ABOUT THIS EXERCISE
Check each line of the entries. Copy the ones that contain the string "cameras".

(Stored records)
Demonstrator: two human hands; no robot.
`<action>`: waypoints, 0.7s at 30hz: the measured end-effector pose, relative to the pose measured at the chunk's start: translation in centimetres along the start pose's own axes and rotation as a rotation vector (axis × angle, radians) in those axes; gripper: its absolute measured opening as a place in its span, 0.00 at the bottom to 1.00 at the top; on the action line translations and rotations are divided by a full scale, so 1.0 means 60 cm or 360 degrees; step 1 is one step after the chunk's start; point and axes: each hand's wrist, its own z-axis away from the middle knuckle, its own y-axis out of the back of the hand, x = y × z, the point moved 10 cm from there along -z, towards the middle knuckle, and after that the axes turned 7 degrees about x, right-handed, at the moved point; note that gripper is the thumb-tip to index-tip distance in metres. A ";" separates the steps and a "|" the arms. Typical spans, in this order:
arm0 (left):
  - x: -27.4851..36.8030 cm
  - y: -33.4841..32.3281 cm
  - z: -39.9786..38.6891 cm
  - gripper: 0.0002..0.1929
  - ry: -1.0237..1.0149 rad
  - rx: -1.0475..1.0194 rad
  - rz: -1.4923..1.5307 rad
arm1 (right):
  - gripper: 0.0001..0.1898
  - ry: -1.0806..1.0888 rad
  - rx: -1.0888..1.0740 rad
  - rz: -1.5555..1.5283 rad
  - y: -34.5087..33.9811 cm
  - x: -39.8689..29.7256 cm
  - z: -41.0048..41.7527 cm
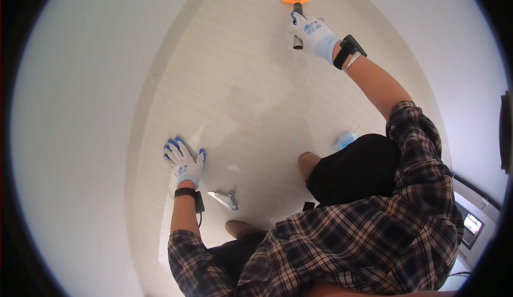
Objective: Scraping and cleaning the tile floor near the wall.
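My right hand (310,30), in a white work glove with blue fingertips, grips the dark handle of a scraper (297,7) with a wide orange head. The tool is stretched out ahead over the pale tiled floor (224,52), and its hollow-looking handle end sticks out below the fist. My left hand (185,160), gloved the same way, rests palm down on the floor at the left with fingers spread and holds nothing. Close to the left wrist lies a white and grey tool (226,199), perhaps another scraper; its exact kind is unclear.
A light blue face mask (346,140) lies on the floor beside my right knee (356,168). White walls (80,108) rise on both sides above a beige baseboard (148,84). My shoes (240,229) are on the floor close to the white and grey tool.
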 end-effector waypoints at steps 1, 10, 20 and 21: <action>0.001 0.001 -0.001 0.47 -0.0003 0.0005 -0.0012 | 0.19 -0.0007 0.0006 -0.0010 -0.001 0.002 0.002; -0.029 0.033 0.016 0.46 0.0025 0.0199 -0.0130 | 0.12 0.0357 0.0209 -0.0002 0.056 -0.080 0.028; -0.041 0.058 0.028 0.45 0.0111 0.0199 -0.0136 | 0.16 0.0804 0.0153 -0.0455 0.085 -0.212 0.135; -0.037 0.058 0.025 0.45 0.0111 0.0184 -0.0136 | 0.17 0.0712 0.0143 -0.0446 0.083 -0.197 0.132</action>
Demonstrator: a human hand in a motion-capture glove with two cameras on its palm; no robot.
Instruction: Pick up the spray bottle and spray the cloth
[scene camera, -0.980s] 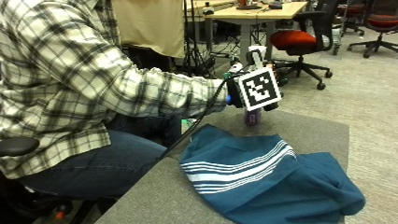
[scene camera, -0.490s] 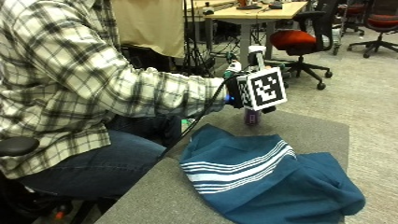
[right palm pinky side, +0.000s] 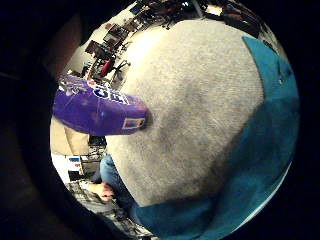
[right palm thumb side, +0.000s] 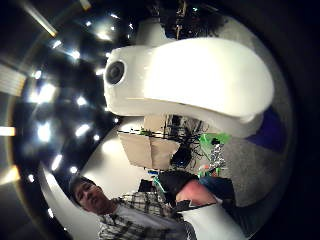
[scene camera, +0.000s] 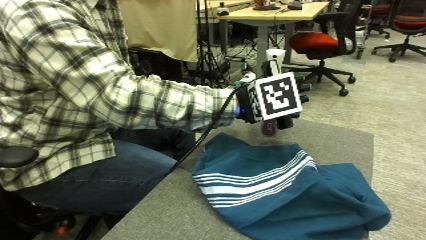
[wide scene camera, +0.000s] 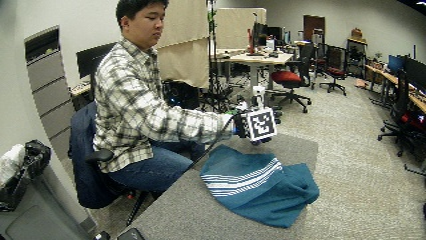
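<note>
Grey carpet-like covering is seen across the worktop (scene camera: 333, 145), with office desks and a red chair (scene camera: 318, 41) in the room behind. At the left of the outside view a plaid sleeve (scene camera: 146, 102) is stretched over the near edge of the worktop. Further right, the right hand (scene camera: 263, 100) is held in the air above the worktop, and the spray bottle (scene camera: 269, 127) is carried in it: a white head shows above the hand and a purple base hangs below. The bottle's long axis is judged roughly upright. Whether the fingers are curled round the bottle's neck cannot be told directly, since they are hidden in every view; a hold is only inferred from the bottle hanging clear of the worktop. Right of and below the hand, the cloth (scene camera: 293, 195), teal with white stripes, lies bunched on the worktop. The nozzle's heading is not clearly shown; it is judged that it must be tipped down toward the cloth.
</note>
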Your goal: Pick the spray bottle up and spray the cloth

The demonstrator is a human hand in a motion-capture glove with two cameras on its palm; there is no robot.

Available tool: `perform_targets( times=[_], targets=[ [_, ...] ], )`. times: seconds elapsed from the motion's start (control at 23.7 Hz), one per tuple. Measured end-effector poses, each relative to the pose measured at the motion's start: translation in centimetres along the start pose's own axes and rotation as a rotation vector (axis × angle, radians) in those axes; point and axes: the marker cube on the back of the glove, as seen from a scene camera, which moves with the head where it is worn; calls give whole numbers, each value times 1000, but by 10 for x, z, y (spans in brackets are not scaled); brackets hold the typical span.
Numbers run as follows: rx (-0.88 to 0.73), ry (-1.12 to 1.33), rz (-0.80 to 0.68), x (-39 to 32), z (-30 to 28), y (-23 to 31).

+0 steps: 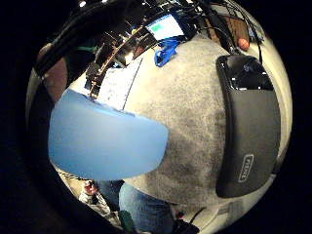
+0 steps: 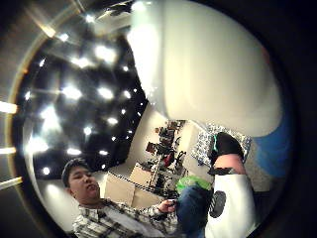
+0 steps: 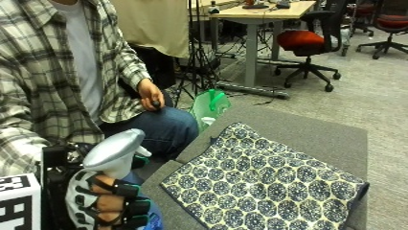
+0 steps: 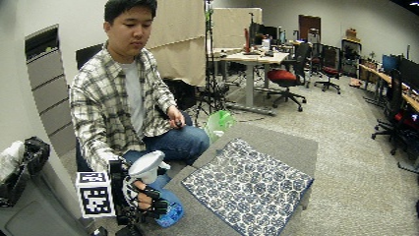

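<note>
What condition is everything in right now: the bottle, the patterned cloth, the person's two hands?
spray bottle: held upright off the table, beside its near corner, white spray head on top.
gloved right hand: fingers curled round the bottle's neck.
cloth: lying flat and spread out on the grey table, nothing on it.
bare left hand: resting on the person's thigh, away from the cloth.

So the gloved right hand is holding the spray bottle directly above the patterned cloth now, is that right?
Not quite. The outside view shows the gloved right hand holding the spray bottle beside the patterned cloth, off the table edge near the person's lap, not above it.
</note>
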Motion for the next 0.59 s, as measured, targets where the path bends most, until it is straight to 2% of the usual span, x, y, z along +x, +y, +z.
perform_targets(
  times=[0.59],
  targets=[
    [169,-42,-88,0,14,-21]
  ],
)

ANSWER BELOW
Demonstrator: a human hand in a motion-capture glove with two cameras on its palm; no robot.
The demonstrator is a human hand in a motion-capture glove with two cameras on its palm; there is no robot.

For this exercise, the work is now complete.